* TASK DESCRIPTION
No pictures go into the copy. Write out exactly the lines below from the one containing "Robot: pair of" through the one containing "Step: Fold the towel".

* RECORD EXCERPTS
◆ ◆ ◆ ◆
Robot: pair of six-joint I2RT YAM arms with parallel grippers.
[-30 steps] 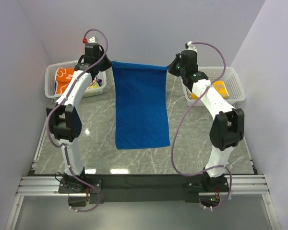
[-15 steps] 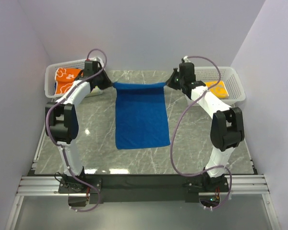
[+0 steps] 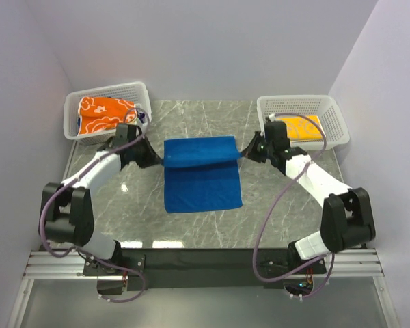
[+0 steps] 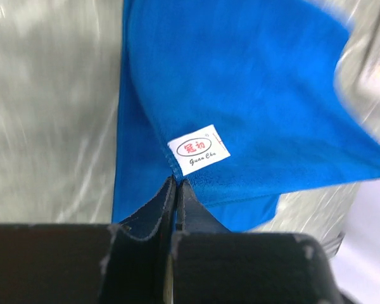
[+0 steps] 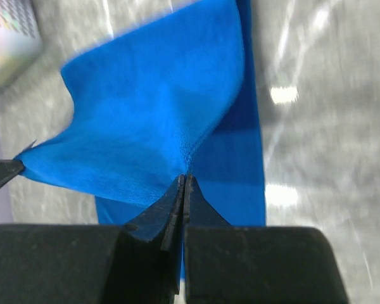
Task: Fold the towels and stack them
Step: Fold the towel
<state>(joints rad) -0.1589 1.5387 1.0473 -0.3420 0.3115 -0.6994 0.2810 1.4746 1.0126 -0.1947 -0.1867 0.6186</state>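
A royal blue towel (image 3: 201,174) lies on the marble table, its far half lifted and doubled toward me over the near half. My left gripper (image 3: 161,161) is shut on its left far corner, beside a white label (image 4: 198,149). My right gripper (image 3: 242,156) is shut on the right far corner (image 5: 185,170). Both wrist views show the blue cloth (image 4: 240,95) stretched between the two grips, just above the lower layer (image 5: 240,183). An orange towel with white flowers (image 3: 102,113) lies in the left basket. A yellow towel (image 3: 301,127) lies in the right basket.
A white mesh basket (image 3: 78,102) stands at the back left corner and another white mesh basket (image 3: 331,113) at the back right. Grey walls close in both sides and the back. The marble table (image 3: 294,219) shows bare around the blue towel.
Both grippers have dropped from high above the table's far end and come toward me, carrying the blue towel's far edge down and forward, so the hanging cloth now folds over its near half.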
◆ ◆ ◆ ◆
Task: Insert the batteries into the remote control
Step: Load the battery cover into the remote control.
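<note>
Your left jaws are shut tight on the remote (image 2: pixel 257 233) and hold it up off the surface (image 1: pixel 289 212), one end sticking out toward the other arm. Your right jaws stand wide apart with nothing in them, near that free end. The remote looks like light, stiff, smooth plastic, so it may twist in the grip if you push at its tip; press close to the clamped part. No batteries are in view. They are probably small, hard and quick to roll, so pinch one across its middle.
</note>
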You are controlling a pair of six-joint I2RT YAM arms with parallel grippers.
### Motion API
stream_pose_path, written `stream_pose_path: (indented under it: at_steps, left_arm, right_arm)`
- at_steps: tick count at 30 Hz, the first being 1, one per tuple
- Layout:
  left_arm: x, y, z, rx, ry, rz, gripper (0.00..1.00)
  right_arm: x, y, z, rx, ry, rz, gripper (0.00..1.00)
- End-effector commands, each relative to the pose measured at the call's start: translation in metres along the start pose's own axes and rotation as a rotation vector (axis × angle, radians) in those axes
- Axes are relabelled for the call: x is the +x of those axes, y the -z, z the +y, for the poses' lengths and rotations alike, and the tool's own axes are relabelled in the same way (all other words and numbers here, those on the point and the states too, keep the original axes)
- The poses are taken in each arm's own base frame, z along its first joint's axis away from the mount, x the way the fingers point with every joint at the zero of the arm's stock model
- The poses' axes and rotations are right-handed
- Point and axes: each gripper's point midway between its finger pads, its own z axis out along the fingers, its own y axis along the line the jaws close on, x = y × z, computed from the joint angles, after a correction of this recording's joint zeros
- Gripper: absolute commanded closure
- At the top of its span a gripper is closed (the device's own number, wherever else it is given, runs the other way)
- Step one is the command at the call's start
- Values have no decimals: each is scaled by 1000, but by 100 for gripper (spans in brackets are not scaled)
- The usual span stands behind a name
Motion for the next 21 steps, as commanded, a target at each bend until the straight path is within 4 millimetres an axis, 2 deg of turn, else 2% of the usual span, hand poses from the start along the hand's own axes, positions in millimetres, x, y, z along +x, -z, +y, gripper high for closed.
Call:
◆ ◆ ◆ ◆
* RESULT OF THIS TASK
Robot: pair of six-joint I2RT YAM arms with parallel grippers.
[-30 steps] 
[-15 steps] 
[+0 steps] 
[+0 steps] 
[+0 steps] 
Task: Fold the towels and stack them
Step: Fold the towel

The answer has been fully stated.